### Exercise objective
Could you return the full listing, every line exactly as given?
════════
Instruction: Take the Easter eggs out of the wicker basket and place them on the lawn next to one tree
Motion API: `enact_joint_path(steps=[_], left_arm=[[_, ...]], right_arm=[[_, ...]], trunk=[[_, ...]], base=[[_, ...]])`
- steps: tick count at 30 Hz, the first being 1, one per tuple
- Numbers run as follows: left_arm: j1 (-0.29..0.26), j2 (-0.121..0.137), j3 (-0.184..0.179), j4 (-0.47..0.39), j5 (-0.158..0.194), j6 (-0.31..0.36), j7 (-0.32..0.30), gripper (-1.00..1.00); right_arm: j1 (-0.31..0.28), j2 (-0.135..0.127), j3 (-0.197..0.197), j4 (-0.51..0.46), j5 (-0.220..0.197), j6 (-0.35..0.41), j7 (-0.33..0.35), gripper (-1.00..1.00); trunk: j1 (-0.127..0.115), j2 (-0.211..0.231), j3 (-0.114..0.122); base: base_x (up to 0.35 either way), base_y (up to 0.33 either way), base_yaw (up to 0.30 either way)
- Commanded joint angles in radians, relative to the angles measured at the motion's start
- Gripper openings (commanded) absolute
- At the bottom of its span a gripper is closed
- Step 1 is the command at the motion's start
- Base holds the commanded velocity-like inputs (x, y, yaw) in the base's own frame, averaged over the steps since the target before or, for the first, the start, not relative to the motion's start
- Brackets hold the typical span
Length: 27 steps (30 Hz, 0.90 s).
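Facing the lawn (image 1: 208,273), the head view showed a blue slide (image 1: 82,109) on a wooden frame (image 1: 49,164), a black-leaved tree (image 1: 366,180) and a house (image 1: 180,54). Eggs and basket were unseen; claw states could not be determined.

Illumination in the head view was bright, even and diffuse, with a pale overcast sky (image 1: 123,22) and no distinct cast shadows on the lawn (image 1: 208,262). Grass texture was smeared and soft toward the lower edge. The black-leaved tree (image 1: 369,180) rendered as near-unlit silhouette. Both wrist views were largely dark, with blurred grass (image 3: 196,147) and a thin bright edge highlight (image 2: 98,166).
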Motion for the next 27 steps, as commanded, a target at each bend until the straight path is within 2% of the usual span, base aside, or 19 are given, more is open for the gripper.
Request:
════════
### Finished exercise
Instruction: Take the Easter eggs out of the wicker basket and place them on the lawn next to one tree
Motion API: `enact_joint_path(steps=[_], left_arm=[[_, ...]], right_arm=[[_, ...]], trunk=[[_, ...]], base=[[_, ...]])`
- steps: tick count at 30 Hz, the first being 1, one per tuple
- Numbers run as follows: left_arm: j1 (-0.29..0.26), j2 (-0.121..0.137), j3 (-0.184..0.179), j4 (-0.47..0.39), j5 (-0.158..0.194), j6 (-0.31..0.36), j7 (-0.32..0.30), gripper (-1.00..1.00); right_arm: j1 (-0.31..0.28), j2 (-0.135..0.127), j3 (-0.197..0.197), j4 (-0.51..0.46), j5 (-0.220..0.197), j6 (-0.35..0.41), j7 (-0.33..0.35), gripper (-1.00..1.00); trunk: j1 (-0.127..0.115), j2 (-0.211..0.231), j3 (-0.114..0.122); base: base_x (up to 0.35 either way), base_y (up to 0.33 either way), base_yaw (up to 0.30 either way)
- Commanded joint angles in radians, relative to the angles measured at the motion's start
- Gripper openings (commanded) absolute
- At the bottom of its span a gripper is closed
- Step 1 is the command at the motion's start
- Base holds the commanded velocity-like inputs (x, y, yaw) in the base's own frame, averaged over the steps since the target before or, for the first, the start, not relative to the motion's start
- Brackets hold the typical span
Length: 27 steps (30 Hz, 0.90 s).
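Facing the lawn (image 1: 208,273), the head view showed a blue slide (image 1: 82,109) on a wooden frame (image 1: 49,164), a black-leaved tree (image 1: 366,180) and a house (image 1: 180,54). Eggs and basket were unseen; claw states could not be determined.

Illumination in the head view was bright, even and diffuse, with a pale overcast sky (image 1: 123,22) and no distinct cast shadows on the lawn (image 1: 208,262). Grass texture was smeared and soft toward the lower edge. The black-leaved tree (image 1: 369,180) rendered as near-unlit silhouette. Both wrist views were largely dark, with blurred grass (image 3: 196,147) and a thin bright edge highlight (image 2: 98,166).
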Motion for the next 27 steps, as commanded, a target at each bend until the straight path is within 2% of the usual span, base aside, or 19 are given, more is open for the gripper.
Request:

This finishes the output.